EXERCISE –
Scan the records for "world". Show the matching lines.

GIVEN ENTRIES –
========================================================================
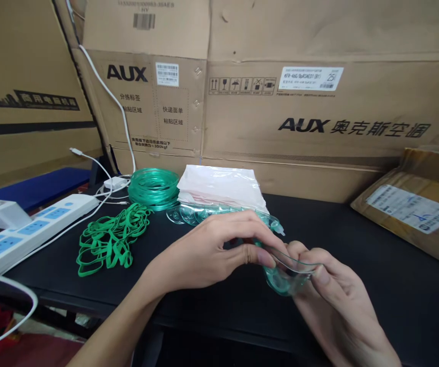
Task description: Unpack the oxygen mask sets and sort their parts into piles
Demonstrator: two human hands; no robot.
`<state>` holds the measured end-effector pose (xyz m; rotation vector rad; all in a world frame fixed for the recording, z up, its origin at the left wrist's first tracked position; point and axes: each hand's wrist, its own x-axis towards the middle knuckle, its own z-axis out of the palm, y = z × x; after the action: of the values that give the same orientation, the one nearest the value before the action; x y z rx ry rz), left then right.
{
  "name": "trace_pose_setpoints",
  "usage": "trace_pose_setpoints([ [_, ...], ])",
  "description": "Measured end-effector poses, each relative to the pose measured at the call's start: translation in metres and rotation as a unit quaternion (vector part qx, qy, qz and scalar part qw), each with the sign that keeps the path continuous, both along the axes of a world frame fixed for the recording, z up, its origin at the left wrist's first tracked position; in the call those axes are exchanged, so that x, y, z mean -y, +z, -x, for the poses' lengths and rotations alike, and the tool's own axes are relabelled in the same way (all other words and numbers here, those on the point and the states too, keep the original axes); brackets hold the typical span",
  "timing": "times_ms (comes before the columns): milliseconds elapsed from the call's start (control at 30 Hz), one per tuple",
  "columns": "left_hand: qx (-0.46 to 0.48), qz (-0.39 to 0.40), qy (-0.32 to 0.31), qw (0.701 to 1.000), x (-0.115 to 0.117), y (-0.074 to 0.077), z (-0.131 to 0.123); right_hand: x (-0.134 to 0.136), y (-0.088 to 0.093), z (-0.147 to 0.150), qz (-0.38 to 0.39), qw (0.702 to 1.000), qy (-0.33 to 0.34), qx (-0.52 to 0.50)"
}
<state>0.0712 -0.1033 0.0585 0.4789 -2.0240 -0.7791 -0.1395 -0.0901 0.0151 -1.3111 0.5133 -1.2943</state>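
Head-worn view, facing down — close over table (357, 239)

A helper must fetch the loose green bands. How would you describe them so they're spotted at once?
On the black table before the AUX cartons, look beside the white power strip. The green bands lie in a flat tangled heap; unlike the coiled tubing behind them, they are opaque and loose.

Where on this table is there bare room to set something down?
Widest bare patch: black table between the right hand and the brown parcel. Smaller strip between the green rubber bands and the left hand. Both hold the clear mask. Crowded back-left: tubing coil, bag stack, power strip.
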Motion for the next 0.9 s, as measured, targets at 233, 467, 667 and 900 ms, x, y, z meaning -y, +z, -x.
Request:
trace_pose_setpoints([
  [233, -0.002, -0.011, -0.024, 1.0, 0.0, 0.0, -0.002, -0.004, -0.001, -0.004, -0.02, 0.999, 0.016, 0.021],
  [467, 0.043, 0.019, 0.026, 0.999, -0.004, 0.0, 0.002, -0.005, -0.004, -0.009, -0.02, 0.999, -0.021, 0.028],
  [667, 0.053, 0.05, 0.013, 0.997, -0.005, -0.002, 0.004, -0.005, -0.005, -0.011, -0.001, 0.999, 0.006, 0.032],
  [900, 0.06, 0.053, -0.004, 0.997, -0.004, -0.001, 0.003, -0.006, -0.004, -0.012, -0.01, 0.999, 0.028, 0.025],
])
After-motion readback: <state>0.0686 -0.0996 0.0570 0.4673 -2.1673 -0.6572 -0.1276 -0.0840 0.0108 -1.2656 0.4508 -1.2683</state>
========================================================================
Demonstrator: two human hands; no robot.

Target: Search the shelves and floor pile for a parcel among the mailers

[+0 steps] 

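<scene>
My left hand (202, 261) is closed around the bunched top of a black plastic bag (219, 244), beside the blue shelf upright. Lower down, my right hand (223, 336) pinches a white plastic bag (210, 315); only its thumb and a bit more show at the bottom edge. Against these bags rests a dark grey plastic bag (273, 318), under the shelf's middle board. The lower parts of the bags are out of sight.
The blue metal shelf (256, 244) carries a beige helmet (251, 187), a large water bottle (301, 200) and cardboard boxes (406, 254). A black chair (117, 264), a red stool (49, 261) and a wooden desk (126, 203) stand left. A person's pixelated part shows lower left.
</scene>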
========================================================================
EXERCISE SOLUTION –
`<state>` holds the measured end-effector pose (xyz m; rotation vector rad; all in a world frame fixed for the recording, z up, its origin at the left wrist's first tracked position; point and axes: each hand's wrist, its own x-axis towards the middle knuckle, its own z-axis out of the palm, y = z × x; after the action: of the values that give the same orientation, the one nearest the value before the action; x y z rx ry rz), left then right.
  "description": "Measured end-effector poses, each relative to the pose measured at the call's start: translation in metres and rotation as a unit quaternion (vector part qx, qy, qz and scalar part qw), each with the sign that keeps the path continuous, both along the axes of a world frame fixed for the recording, z up, its origin at the left wrist's first tracked position; in the call those axes are exchanged, so that x, y, z mean -y, +z, -x, for the poses' lengths and rotations alike, and the tool's own axes are relabelled in the same way (all other words and numbers here, those on the point and the states too, keep the original axes); brackets hold the typical span",

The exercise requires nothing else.